**Extracted entries**
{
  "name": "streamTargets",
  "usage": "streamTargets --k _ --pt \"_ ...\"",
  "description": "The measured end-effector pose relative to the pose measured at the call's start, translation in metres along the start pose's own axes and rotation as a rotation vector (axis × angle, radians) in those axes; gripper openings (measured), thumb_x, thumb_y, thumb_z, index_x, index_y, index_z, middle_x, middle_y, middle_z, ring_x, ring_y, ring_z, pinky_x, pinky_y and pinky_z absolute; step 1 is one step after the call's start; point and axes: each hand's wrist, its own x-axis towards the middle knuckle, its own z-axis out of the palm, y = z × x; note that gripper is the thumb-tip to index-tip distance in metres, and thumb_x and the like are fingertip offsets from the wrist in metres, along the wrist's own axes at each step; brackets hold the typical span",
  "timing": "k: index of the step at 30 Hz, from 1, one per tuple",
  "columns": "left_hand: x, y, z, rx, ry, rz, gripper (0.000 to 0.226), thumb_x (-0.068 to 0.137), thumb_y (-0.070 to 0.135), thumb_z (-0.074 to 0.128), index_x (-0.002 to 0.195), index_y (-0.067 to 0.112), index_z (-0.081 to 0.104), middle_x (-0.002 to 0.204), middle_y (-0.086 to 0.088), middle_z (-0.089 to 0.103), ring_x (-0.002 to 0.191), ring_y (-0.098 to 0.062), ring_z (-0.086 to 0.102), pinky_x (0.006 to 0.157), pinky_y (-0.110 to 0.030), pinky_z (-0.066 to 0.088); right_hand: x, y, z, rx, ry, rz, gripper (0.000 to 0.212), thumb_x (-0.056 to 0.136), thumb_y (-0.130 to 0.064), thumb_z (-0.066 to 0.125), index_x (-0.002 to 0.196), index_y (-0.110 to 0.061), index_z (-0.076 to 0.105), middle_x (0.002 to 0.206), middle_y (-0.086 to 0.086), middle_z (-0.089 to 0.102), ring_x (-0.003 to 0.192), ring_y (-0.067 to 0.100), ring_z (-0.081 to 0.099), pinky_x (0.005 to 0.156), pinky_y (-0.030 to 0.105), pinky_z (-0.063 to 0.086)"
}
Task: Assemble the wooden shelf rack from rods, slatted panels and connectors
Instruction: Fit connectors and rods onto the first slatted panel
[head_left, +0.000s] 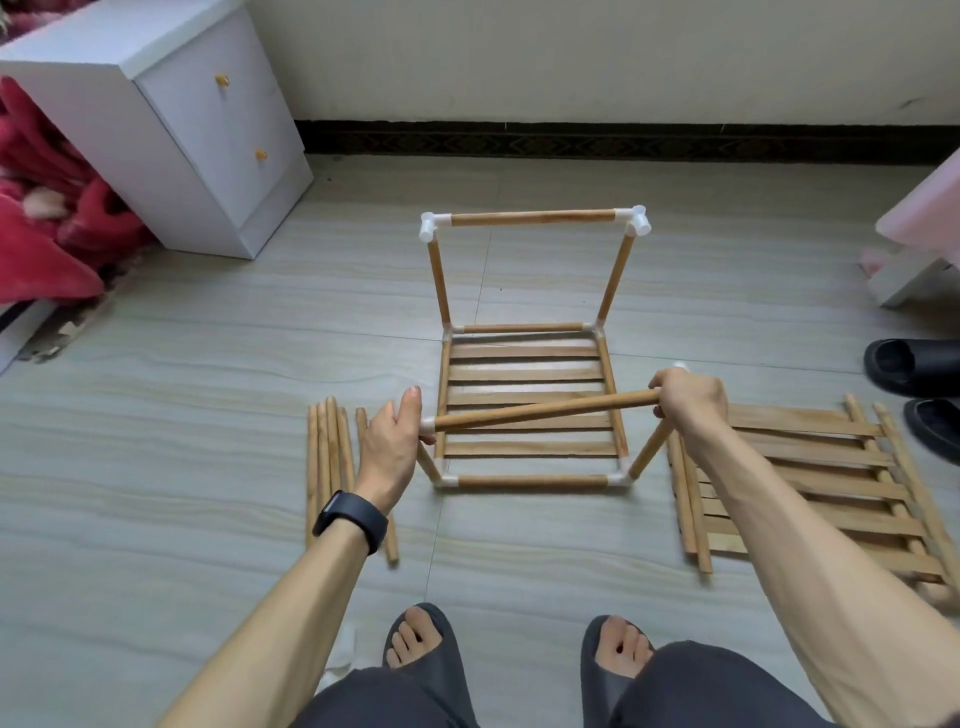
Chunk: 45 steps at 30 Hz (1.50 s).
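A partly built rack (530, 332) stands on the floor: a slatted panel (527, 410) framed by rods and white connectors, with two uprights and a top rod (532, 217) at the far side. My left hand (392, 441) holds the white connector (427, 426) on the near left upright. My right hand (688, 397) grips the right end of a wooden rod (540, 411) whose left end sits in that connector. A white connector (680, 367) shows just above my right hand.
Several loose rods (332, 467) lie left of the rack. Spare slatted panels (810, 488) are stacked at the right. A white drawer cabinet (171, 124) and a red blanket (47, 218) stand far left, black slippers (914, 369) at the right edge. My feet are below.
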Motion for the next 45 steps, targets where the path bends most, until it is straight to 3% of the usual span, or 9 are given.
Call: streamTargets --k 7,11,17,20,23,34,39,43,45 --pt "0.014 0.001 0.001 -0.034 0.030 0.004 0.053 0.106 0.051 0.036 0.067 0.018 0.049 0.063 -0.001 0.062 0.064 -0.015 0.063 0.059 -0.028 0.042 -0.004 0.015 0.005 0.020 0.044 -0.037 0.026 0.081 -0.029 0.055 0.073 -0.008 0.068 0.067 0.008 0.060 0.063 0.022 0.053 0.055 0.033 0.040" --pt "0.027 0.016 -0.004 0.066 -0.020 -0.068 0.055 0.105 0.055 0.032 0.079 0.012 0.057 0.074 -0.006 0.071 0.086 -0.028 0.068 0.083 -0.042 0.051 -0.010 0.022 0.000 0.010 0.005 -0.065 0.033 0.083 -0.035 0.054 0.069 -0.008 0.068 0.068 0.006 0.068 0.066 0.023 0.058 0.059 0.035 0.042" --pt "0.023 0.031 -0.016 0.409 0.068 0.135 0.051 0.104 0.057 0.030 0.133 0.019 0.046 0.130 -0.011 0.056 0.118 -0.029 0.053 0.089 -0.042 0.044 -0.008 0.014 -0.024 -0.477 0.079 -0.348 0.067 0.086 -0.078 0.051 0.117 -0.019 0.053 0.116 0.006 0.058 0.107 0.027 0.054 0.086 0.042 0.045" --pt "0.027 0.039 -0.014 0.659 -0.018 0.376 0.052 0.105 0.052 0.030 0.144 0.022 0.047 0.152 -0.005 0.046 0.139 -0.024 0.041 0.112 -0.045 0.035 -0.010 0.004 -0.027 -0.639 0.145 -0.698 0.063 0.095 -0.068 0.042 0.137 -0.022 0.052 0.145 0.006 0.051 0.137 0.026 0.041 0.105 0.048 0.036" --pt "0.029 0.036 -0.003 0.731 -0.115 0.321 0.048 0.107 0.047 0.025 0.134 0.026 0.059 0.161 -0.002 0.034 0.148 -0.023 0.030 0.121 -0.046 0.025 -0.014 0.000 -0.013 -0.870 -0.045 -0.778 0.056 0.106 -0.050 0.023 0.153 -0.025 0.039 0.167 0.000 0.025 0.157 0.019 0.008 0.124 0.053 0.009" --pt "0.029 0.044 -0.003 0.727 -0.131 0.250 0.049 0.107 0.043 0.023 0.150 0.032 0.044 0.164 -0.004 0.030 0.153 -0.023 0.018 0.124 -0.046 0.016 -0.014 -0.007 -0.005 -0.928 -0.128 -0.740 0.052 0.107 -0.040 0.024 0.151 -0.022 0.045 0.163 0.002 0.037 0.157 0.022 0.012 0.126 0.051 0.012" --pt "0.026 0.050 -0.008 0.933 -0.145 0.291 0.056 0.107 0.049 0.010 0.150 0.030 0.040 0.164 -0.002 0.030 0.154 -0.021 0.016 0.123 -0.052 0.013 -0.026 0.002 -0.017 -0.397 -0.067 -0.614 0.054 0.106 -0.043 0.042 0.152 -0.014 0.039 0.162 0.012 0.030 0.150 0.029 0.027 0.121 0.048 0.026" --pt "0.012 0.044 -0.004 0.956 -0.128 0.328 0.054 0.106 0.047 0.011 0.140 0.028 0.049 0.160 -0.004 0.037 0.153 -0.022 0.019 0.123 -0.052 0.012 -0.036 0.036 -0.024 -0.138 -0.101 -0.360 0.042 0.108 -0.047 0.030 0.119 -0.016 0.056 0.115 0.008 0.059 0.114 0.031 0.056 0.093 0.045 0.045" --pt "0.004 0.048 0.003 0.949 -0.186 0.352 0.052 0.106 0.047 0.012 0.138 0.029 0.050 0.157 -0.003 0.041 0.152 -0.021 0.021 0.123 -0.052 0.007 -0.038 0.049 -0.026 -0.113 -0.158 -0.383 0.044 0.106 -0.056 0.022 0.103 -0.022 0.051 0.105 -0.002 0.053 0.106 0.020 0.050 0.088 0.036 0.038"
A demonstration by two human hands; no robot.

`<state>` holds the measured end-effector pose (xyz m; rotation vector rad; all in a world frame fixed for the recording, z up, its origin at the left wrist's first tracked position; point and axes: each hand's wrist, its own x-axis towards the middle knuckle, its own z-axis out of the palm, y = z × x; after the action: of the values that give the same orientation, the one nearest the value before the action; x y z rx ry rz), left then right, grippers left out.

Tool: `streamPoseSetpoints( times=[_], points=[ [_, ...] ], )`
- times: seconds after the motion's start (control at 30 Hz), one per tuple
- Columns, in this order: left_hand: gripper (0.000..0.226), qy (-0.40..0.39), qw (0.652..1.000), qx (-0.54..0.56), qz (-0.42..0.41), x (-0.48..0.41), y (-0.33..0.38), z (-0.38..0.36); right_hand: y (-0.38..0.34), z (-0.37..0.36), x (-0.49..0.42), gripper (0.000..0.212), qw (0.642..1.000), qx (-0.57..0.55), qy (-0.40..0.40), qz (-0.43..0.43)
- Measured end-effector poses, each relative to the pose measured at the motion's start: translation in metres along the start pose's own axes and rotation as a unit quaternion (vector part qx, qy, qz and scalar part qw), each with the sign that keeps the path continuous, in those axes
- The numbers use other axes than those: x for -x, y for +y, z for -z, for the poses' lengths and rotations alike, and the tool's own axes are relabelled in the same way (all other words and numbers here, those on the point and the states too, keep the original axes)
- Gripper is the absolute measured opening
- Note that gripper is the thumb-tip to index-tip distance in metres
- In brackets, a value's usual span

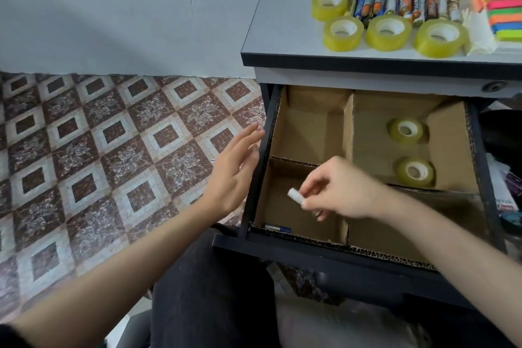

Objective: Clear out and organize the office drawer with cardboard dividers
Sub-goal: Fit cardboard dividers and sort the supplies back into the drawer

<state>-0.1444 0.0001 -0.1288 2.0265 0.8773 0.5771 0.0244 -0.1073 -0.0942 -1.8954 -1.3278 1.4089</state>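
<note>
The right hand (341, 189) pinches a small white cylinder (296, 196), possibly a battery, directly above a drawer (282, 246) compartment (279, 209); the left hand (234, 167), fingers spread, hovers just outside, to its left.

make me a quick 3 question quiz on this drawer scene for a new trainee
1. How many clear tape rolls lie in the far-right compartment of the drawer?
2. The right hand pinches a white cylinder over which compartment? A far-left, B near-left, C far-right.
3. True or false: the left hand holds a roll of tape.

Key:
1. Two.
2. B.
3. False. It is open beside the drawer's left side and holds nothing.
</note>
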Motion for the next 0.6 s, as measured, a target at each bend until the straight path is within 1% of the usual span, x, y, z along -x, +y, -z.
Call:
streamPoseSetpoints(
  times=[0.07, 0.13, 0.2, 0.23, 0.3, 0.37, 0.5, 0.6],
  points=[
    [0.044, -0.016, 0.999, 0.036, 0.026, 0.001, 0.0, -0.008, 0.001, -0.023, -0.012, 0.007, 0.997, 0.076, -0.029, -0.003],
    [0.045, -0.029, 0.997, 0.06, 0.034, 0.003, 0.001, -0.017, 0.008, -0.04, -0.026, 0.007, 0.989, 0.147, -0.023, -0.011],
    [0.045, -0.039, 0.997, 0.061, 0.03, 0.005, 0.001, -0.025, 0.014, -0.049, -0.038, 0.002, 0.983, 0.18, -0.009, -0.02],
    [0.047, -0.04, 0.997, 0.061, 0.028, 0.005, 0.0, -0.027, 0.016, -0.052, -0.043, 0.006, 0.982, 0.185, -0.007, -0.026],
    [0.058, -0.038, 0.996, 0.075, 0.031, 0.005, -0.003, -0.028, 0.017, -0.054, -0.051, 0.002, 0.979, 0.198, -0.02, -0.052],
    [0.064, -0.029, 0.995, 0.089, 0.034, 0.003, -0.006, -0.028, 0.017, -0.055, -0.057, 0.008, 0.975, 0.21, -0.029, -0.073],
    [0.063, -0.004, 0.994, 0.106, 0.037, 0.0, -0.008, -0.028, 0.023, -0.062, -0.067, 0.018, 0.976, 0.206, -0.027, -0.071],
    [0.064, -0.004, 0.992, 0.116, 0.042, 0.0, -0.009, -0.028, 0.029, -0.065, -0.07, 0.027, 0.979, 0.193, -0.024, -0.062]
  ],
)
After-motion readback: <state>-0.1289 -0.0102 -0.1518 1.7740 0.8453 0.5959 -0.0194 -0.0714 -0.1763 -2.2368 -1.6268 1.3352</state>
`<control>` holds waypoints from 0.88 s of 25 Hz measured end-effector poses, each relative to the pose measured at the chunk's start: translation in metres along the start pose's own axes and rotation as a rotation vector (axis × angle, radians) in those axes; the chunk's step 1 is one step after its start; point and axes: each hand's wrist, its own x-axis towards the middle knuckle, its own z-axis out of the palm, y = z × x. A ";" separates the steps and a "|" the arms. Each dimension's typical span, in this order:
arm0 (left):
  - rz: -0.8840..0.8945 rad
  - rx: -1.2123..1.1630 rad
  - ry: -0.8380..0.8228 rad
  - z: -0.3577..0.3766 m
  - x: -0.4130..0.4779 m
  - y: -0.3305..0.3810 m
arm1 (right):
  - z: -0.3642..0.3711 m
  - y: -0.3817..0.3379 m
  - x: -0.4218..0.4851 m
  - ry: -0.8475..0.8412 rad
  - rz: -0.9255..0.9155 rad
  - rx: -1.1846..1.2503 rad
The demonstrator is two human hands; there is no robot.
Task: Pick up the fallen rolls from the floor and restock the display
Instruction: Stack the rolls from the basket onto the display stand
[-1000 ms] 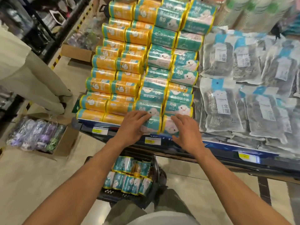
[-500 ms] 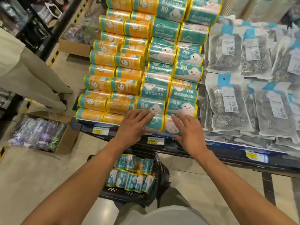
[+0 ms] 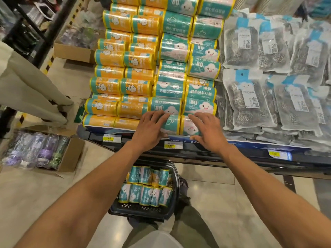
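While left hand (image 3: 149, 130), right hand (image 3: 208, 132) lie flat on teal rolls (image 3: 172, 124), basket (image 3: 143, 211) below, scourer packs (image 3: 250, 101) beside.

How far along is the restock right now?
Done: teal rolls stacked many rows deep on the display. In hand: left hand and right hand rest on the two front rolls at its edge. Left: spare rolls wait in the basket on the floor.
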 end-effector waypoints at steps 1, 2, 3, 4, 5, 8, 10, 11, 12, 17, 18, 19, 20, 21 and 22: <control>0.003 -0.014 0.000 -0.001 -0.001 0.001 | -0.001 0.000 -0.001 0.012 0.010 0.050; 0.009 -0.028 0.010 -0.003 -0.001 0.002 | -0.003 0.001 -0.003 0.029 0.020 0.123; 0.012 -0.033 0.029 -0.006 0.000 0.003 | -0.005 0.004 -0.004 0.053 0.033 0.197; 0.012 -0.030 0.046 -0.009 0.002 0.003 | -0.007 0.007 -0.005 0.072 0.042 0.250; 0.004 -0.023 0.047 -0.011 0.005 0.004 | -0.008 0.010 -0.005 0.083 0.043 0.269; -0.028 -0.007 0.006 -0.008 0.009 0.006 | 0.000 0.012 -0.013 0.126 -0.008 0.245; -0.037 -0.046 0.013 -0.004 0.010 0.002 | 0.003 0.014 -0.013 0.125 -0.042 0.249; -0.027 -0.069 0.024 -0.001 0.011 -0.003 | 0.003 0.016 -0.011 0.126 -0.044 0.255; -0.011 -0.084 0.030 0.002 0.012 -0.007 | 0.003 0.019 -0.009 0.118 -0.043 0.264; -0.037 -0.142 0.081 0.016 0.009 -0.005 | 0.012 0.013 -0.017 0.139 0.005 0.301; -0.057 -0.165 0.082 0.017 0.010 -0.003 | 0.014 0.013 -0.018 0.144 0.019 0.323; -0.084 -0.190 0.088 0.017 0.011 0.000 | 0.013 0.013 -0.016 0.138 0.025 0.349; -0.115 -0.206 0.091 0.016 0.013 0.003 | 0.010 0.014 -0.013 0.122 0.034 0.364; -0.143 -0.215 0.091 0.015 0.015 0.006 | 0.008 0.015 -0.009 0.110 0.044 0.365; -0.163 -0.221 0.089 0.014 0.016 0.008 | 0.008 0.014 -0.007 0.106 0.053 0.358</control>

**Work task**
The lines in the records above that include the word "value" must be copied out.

**Solution below**
`<state>` holds the measured end-effector pose (xyz m; rotation vector rad; all in a world frame fixed for the recording, z up, its origin at the left wrist's first tracked position; point and axes: each hand's wrist, its own x-axis towards the middle knuckle, its own z-axis out of the palm, y = z × x; after the action: of the values that give the same orientation, the one nearest the value before the action; x y z rx ry rz), left then right, grippers left out.
- In brackets, a value's usual span

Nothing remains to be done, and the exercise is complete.